Service Architecture: Created ROS2 service (GoToLoading.srv) coordinating detection validation, approach authorization, and elevator control with boolean success feedback for state machine integration.
Task 2: Precision Approach Controller
Dual-Phase Approach: Designed two-stage approach system - pre_approach_v2 node for initial positioning based on obstacle distance and rotation, followed by approach_service_server for final precision alignment.
P-Controller Implementation: Developed proportional controller with separate gains for distance (Kp=0.5) and orientation (Kp=0.8), achieving ±10cm positioning accuracy and ±0.1 rad angular alignment
TF Frame Management: Implemented dynamic TF frame broadcasting between detected shelf legs (cart_frame), enabling real-time tracking during approach and continuous alignment verification.
Task 3: Navigation System Integration
Cartographer SLAM: Configured 2D LiDAR SLAM with optimized parameters (0.05m resolution, 3.5m max range, online correlative scan matching) for accurate mapping in warehouse environments.
Dynamic Footprint Management: Implemented real-time footprint switching - circular (0.25m radius) when solo, square (0.8m × 0.8m) when carrying shelves, updating both local and global costmaps.
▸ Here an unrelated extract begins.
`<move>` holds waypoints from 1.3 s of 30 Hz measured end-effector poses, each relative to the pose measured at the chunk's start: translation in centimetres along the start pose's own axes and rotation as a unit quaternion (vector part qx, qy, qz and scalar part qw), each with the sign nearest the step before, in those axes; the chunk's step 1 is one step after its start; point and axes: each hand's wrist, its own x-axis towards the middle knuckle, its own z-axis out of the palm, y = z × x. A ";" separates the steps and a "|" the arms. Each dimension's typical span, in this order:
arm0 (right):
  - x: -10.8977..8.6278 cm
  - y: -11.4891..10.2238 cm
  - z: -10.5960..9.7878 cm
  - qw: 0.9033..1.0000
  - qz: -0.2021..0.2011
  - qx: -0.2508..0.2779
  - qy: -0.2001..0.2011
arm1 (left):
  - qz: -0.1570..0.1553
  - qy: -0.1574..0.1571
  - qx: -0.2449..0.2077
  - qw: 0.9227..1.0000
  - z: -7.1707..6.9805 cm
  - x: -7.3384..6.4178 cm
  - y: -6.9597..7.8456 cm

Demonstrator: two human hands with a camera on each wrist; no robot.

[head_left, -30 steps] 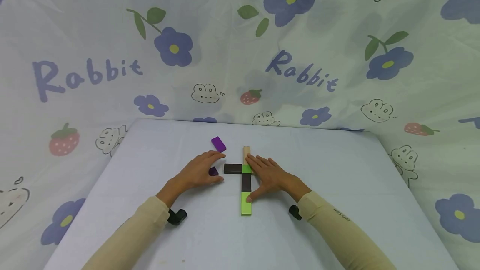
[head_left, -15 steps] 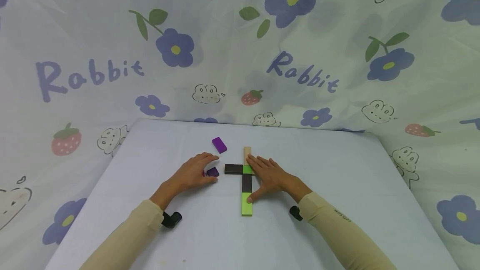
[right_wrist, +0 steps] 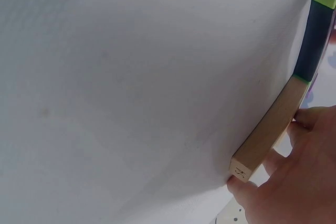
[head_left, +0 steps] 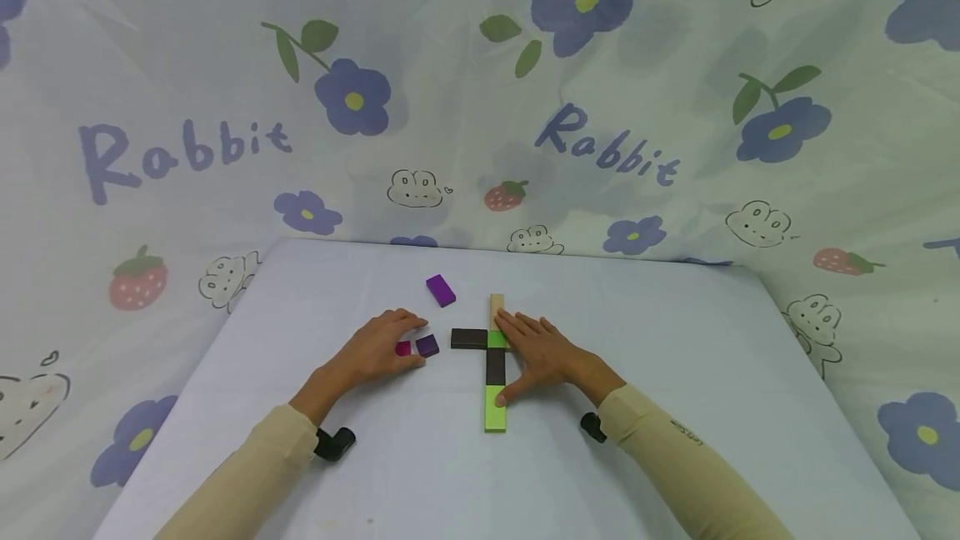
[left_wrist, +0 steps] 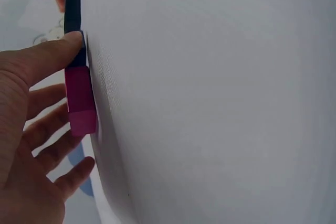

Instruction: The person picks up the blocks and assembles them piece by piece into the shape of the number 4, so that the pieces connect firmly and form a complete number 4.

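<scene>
1. L hand [head_left: 371,348], ctr-left of frame: thumb & fingers wide apart, w/ magenta blk [head_left: 403,349] and dark purple blk [head_left: 427,346] in the gap; can't tell if thumb touches either.
2. Those two lie just beside each other, magenta one nearer the palm.
3. Purple blk [head_left: 441,291] lies at a slant, a bit above L hand in frame.
4. R hand [head_left: 543,354], ctr-right: fingers spread, laid over a cross of blks mid-frame; fingertips over tan blk [head_left: 497,308], thumb tip over lime blk [head_left: 495,419].
5. Cross: tan top, green blk [head_left: 497,339] at crossing, black blk [head_left: 468,339] pointing left, dark blk [head_left: 496,367] below, lime at bottom. Right arm, mostly hidden by R hand, shows as wood blk [right_wrist: 270,129] in R wrist view.
6. All on white table [head_left: 637,482]; printed backdrop [head_left: 465,123] across upper frame.
</scene>
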 end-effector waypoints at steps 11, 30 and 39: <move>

Keepout Zone Filtering: Integrated Nav2 costmap filters to respect restricted warehouse areas, using separate PGM masks for navigation boundaries and operational constraints.
Task 4: Elevator Mechanism Control
Automated Lifting System: Developed elevator control interface publishing to /elevator_up and /elevator_down topics, with 7-second operation duration for complete shelf attachment/detachment.
Synchronization Logic: Implemented timing coordination between approach completion, elevator activation, and footprint updates to ensure safe shelf pickup without collision.
Force Feedback Simulation: Created Gazebo link attachment simulation mimicking real elevator mechanics, validating control sequences before hardware deployment.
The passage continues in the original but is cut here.